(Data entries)
# # # # # # #
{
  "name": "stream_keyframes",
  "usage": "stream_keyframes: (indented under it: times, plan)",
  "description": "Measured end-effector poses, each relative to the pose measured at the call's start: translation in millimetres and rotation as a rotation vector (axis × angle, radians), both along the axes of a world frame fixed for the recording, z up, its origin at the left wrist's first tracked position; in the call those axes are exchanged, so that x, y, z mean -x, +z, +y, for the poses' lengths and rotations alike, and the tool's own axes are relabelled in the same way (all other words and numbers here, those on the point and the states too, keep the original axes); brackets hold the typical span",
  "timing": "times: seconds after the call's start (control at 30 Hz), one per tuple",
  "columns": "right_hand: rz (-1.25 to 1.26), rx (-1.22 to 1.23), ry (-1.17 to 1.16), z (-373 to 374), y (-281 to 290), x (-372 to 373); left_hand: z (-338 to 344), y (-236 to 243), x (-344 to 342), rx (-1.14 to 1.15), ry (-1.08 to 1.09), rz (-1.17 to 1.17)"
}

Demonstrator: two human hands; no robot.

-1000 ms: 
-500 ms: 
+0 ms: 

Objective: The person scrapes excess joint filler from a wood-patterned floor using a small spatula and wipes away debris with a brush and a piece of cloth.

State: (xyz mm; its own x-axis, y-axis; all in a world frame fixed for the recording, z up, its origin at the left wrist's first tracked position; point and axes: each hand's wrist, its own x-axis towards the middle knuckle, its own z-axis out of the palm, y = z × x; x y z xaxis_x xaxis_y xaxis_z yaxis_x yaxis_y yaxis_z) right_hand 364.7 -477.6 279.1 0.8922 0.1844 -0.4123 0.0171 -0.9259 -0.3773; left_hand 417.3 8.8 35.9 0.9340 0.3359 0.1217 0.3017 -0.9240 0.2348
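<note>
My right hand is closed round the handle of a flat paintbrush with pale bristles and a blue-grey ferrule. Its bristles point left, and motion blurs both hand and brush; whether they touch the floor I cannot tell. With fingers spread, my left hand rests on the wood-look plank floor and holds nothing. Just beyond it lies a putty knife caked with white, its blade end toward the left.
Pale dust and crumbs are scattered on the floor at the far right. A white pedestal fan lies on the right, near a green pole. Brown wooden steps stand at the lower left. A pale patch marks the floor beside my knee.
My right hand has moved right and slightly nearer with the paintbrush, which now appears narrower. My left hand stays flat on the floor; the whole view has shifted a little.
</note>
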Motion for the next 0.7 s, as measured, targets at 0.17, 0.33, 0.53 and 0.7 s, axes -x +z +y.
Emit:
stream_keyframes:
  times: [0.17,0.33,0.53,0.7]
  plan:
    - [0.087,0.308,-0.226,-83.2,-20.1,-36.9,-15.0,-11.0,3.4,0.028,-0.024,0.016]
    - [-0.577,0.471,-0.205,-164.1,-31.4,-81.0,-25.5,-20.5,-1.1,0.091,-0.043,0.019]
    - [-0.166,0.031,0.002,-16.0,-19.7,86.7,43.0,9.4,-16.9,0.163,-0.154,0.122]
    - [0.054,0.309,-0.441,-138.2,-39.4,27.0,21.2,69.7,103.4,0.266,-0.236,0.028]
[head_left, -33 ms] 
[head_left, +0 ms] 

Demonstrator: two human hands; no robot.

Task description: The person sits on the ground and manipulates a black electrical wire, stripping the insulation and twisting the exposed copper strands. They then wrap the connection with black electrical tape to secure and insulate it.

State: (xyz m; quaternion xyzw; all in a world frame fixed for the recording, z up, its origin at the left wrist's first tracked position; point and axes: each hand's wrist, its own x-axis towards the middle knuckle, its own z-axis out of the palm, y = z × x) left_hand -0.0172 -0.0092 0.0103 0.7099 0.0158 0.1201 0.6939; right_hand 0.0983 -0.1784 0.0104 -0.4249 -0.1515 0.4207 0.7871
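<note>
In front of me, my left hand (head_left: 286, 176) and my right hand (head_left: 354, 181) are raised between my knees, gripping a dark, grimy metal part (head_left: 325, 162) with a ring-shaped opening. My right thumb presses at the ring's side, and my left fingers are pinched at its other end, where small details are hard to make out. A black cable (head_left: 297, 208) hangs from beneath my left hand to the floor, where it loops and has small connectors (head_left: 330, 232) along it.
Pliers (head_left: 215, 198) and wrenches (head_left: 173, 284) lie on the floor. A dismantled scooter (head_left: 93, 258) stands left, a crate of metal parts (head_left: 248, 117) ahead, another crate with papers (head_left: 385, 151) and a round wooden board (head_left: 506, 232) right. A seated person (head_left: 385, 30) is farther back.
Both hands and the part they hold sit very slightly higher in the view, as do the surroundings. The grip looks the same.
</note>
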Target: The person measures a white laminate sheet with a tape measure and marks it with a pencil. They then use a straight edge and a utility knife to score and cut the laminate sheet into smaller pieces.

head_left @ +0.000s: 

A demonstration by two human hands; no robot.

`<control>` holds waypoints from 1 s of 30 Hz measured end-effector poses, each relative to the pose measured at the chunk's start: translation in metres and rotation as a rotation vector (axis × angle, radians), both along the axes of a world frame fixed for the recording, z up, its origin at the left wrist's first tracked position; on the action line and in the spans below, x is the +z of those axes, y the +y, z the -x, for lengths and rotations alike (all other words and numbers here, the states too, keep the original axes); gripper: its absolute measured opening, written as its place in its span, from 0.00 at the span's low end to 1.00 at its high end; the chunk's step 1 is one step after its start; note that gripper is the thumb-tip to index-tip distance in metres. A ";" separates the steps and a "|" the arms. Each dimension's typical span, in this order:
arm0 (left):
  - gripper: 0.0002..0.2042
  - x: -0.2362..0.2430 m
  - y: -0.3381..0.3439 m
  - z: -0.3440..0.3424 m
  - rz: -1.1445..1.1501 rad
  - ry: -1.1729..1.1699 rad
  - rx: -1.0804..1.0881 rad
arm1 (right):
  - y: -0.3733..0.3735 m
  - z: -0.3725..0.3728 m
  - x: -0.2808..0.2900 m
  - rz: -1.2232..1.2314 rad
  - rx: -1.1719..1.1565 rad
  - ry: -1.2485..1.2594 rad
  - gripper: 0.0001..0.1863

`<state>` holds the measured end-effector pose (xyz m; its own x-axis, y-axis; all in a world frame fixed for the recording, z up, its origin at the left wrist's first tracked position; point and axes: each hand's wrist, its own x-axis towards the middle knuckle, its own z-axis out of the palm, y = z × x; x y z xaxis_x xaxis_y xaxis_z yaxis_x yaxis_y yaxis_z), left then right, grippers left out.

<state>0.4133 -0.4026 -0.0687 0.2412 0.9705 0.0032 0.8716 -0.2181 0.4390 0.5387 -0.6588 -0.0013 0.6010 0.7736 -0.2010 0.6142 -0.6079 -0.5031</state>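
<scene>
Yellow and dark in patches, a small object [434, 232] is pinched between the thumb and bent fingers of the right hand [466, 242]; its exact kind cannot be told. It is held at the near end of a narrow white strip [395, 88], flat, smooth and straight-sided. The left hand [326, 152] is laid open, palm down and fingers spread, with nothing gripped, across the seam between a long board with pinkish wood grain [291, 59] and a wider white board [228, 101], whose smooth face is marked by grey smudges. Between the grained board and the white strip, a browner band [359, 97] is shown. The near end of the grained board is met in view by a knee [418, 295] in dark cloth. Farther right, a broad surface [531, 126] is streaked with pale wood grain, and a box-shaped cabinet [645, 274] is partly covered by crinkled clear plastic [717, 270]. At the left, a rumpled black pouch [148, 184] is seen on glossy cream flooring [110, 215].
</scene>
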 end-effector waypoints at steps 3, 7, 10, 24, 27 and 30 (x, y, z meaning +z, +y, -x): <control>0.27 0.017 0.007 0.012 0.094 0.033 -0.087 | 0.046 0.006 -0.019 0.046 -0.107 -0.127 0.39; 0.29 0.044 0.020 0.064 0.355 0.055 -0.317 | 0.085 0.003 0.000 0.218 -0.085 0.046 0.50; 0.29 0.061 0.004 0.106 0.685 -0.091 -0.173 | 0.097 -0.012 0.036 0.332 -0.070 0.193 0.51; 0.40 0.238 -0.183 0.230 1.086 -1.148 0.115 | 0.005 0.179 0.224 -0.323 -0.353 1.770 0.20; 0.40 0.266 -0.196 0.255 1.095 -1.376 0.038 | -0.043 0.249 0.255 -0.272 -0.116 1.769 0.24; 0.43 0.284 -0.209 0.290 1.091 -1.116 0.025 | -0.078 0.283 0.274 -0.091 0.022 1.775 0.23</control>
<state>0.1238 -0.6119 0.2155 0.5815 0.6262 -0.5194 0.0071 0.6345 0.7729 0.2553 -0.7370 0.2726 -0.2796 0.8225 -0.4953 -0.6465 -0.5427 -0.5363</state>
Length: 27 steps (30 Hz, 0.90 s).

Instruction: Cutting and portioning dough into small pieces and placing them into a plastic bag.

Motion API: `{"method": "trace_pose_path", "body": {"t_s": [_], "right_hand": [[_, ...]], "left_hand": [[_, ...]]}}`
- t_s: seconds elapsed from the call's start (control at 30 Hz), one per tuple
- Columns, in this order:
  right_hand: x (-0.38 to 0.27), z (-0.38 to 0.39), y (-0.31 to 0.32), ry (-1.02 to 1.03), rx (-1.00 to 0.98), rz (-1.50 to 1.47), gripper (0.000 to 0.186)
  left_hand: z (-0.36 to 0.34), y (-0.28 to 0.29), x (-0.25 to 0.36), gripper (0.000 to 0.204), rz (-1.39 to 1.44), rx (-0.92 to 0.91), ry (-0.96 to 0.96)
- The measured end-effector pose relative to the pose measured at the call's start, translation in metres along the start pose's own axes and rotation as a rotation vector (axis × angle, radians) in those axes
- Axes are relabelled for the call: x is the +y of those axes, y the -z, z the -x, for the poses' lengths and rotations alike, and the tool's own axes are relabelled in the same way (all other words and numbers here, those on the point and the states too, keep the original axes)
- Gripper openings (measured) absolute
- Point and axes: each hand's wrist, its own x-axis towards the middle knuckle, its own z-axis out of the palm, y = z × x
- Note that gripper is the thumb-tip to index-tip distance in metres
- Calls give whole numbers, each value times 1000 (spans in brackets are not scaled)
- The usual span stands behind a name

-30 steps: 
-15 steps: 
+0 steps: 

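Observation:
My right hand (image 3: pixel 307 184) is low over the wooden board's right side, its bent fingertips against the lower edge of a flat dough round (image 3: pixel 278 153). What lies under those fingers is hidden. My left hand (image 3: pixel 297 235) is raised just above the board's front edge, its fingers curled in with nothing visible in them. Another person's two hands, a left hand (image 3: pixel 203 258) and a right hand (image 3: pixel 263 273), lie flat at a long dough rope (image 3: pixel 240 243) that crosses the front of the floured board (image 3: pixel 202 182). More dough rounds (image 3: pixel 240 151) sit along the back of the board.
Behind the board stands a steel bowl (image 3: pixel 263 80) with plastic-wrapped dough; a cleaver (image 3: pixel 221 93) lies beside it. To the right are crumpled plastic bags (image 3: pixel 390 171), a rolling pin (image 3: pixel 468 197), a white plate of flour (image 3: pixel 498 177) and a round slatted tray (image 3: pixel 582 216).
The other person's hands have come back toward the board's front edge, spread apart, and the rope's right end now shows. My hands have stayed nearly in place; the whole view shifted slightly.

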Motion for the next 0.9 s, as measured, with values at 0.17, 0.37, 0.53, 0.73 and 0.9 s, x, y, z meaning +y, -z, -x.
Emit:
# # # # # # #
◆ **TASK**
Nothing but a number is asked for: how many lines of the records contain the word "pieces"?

◆ **FINISHED TASK**
2